City: Fort Lauderdale
Vessel Model: CHB 48 Zodiac YL 4.2
Join Date: Oct 2007
Posts: 3,804
Re: Izuzu diesel engines

The engines used on that ship (Wartsila 46) are available as natural gas burner (Wartsila 50) but the engines on the Oasis are oil burners. The pure gas burners use a spark plug, the dual fuel versions use a shot of diesel to ignite the gas.

They are very sophisticated engines with an electronically controlled common rail injection system and the fuel quantity and timing can be tweeked for each cylinder. It isn't done by the watch engineer by turning a rheostat or something that simple but the manufacturer and the shoreside engineers can remap the engine control system remotely. Some of it is done automatically based on fuel quality and energy content.

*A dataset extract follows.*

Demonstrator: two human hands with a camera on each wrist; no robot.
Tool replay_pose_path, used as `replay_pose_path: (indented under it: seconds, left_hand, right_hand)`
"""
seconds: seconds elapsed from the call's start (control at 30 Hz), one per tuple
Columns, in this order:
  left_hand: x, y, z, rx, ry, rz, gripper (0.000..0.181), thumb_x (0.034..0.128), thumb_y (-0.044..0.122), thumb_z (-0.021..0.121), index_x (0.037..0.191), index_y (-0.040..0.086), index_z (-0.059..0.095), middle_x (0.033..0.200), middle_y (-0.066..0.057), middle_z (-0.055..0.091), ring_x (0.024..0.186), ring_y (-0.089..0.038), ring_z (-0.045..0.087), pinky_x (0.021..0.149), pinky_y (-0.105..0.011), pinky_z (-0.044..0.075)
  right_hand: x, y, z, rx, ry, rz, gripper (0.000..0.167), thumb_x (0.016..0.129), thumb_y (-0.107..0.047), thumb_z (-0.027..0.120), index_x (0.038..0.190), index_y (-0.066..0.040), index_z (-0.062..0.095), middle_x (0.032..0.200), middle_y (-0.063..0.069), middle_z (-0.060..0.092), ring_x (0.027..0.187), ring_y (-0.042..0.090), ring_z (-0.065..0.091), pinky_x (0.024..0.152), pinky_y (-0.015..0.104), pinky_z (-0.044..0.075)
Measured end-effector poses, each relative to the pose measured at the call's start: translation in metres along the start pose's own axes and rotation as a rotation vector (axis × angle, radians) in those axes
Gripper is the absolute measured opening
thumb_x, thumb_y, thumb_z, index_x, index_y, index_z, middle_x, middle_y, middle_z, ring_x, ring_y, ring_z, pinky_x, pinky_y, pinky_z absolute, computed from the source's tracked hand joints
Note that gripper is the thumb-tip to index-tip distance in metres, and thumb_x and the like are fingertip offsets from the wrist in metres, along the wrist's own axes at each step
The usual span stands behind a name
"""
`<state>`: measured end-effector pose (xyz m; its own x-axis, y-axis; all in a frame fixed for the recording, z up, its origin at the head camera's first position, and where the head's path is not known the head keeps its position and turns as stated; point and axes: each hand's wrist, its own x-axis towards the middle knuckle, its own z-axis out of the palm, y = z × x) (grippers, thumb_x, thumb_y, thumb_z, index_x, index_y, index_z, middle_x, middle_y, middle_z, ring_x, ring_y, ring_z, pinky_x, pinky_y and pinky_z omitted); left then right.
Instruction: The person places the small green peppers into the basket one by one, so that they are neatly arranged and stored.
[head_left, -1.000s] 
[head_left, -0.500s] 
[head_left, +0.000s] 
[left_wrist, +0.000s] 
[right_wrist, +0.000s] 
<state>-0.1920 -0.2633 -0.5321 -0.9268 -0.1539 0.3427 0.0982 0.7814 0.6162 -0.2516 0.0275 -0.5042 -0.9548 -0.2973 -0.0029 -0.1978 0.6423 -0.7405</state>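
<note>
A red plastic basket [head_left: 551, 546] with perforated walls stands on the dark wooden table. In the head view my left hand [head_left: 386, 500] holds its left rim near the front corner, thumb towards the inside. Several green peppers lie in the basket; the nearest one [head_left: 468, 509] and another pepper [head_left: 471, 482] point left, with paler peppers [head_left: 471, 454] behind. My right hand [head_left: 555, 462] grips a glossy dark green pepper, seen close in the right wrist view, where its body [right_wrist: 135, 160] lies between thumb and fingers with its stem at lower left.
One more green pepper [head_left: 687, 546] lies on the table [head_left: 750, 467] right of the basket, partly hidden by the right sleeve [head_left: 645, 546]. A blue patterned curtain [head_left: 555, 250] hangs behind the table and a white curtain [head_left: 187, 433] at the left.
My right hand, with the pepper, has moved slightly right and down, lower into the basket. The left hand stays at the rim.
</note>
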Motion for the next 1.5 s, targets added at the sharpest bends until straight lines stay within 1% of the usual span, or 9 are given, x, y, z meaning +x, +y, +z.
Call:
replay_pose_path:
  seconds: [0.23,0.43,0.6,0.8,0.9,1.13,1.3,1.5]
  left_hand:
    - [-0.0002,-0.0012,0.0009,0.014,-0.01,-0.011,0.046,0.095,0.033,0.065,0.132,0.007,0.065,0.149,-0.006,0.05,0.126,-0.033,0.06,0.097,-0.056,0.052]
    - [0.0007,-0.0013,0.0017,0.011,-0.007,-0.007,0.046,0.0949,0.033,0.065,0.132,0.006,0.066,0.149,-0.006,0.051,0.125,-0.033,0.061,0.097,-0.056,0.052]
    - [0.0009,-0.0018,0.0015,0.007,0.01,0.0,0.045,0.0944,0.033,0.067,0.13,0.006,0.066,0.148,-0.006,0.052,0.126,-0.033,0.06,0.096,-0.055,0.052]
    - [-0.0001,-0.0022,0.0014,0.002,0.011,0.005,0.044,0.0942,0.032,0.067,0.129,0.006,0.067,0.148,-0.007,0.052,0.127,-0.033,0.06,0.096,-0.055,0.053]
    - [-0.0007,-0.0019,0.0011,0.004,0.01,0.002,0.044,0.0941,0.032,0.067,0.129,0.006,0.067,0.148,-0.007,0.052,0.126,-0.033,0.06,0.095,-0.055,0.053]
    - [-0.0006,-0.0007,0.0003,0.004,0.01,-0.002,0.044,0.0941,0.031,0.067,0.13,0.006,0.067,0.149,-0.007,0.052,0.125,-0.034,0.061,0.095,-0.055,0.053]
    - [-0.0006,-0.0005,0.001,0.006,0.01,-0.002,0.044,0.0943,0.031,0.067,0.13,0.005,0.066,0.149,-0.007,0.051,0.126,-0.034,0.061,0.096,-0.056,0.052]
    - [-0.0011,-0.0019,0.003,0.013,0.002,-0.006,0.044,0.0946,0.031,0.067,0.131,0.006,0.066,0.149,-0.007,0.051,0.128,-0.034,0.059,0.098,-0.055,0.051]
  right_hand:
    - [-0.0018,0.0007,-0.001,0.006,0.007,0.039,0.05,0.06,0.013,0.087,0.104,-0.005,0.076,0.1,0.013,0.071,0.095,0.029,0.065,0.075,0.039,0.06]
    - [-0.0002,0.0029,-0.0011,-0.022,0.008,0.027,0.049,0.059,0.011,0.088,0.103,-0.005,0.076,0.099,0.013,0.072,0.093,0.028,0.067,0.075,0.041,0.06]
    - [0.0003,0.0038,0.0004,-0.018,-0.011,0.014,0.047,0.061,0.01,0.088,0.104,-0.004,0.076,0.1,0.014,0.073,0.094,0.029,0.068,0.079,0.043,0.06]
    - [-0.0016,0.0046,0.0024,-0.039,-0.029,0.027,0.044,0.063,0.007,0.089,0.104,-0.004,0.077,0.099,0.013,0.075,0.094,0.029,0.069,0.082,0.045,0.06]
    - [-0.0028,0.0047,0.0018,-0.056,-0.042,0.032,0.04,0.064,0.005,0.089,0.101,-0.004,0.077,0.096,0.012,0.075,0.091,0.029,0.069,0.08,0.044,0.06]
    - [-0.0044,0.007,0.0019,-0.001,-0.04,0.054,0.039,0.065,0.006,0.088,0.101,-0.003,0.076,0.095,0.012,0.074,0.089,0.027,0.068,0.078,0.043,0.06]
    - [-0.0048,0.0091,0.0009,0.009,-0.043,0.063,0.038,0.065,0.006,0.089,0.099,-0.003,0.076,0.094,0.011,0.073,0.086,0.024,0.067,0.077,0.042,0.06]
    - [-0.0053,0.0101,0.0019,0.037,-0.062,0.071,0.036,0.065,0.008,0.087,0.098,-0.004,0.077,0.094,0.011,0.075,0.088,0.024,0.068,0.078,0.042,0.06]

Even old style mechanical engines are monitored to balance the power output of each cylinder and there are mechanical adjustments we can make to equalize things. We regularly take what are called "indicator readings" that create a chart of cyliner pressure relative to crank angle. Modern engines can display that on a computer screen in the control room. That is how they discovered there were problems on the Oasis. That kind of thing is routine maintenance.

Some versions of that engine use variable valve timing so if things got out of whack there, it could cause differences in compression but I don't think that version of engine is installed on Oasis. It is more likely that there were firing pressure differences but the TV producer chose to simplify the explanation.